__Material provided__:
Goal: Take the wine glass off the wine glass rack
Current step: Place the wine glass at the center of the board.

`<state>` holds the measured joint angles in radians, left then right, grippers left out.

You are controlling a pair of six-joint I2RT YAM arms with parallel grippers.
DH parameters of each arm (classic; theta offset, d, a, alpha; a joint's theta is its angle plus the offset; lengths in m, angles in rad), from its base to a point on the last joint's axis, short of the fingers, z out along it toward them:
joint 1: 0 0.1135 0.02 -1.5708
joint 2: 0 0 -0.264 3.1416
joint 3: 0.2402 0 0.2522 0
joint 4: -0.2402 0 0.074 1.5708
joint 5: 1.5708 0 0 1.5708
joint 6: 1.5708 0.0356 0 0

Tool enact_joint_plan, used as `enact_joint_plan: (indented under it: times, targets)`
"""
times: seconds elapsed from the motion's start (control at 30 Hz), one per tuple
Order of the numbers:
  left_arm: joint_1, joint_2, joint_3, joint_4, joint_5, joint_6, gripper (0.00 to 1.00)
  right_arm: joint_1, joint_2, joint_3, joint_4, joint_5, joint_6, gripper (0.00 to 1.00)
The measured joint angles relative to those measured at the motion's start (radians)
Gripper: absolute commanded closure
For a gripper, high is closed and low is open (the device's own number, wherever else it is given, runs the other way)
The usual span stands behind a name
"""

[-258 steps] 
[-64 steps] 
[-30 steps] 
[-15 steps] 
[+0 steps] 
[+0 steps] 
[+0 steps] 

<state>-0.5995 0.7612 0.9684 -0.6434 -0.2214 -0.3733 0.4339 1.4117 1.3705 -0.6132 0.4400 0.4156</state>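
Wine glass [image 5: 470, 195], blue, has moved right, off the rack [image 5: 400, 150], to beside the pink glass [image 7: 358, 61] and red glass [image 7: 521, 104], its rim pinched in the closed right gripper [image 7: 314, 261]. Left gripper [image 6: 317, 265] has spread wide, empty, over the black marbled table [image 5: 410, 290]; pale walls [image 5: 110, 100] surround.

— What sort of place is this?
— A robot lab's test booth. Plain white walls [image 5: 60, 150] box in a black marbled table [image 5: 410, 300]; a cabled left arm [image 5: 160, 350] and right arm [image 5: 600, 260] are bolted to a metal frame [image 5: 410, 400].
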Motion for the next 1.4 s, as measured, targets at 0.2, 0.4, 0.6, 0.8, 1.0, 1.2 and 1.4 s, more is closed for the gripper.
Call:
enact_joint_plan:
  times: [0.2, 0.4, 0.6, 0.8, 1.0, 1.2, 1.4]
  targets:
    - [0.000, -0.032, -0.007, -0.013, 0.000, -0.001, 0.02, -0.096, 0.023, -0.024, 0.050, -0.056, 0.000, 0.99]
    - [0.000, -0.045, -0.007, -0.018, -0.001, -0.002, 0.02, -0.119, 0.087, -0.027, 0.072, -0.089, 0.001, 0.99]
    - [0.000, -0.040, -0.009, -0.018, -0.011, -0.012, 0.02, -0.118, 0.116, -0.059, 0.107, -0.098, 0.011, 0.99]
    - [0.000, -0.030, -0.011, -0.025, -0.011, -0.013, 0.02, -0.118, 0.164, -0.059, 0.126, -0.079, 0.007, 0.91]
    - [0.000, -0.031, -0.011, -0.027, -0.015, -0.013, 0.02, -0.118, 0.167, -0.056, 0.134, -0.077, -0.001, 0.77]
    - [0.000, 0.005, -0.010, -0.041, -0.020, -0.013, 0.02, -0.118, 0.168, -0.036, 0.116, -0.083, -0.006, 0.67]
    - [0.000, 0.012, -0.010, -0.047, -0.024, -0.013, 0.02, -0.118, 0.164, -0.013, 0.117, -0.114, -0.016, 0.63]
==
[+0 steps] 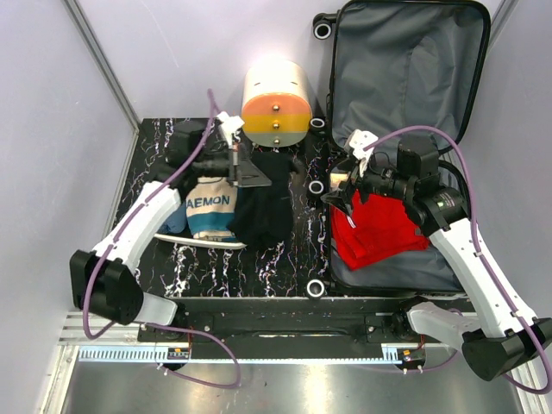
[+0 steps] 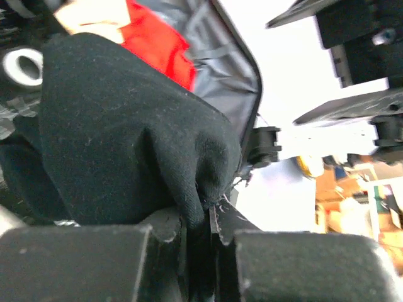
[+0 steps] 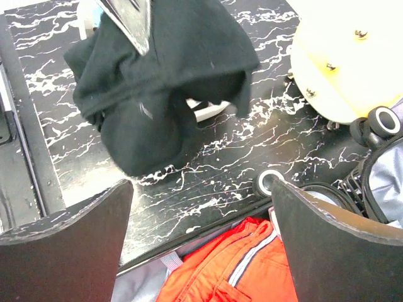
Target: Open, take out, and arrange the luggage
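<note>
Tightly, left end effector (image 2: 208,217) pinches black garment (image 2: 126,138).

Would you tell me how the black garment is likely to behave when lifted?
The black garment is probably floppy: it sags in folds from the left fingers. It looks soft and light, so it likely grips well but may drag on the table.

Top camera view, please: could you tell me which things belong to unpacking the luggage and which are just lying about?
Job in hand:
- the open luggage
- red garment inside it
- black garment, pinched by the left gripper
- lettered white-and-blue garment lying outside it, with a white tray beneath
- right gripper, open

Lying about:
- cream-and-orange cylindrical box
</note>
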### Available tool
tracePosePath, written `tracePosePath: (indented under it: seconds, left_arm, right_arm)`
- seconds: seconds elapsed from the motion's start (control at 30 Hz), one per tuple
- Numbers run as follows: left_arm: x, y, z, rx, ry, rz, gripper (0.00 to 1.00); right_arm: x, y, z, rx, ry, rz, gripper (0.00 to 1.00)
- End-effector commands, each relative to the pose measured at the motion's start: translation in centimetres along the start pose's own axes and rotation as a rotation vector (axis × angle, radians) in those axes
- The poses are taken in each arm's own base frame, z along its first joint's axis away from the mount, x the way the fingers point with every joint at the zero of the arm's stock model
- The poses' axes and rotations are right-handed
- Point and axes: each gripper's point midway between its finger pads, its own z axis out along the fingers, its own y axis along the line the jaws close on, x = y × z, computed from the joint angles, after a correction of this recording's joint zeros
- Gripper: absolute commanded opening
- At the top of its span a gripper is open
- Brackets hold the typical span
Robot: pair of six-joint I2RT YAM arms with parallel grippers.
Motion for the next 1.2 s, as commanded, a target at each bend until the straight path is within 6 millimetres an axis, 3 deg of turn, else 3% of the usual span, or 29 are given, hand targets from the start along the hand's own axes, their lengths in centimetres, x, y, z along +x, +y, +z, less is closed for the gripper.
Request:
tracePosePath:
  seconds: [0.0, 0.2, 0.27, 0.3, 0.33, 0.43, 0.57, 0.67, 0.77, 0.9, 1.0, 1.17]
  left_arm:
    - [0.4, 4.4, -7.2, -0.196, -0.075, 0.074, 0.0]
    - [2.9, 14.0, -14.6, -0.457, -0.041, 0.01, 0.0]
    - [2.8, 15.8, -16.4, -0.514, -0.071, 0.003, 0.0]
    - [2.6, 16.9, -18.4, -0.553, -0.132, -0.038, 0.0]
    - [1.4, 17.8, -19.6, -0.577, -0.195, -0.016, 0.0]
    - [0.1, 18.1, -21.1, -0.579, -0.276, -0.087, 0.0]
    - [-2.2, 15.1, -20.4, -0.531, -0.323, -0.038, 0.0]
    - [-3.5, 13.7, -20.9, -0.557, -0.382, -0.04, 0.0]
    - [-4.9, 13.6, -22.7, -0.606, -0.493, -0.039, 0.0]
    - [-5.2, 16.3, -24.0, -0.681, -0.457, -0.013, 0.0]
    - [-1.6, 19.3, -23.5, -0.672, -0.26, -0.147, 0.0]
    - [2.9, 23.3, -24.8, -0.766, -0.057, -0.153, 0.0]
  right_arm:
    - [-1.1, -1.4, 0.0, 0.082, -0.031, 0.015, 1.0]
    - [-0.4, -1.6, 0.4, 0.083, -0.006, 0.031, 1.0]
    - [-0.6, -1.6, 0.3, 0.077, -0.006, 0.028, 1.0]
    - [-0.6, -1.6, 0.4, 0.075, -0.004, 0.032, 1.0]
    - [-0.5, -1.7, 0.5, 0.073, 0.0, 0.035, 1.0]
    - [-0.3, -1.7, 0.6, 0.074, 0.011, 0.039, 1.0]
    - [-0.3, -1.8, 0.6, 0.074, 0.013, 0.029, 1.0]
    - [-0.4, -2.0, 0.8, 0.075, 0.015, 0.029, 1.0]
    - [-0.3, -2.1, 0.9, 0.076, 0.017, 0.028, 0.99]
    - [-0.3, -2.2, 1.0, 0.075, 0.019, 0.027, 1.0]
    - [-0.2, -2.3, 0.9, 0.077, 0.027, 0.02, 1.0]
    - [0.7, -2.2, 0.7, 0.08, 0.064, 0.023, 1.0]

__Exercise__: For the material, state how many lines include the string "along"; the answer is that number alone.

__Output for this exercise__: 5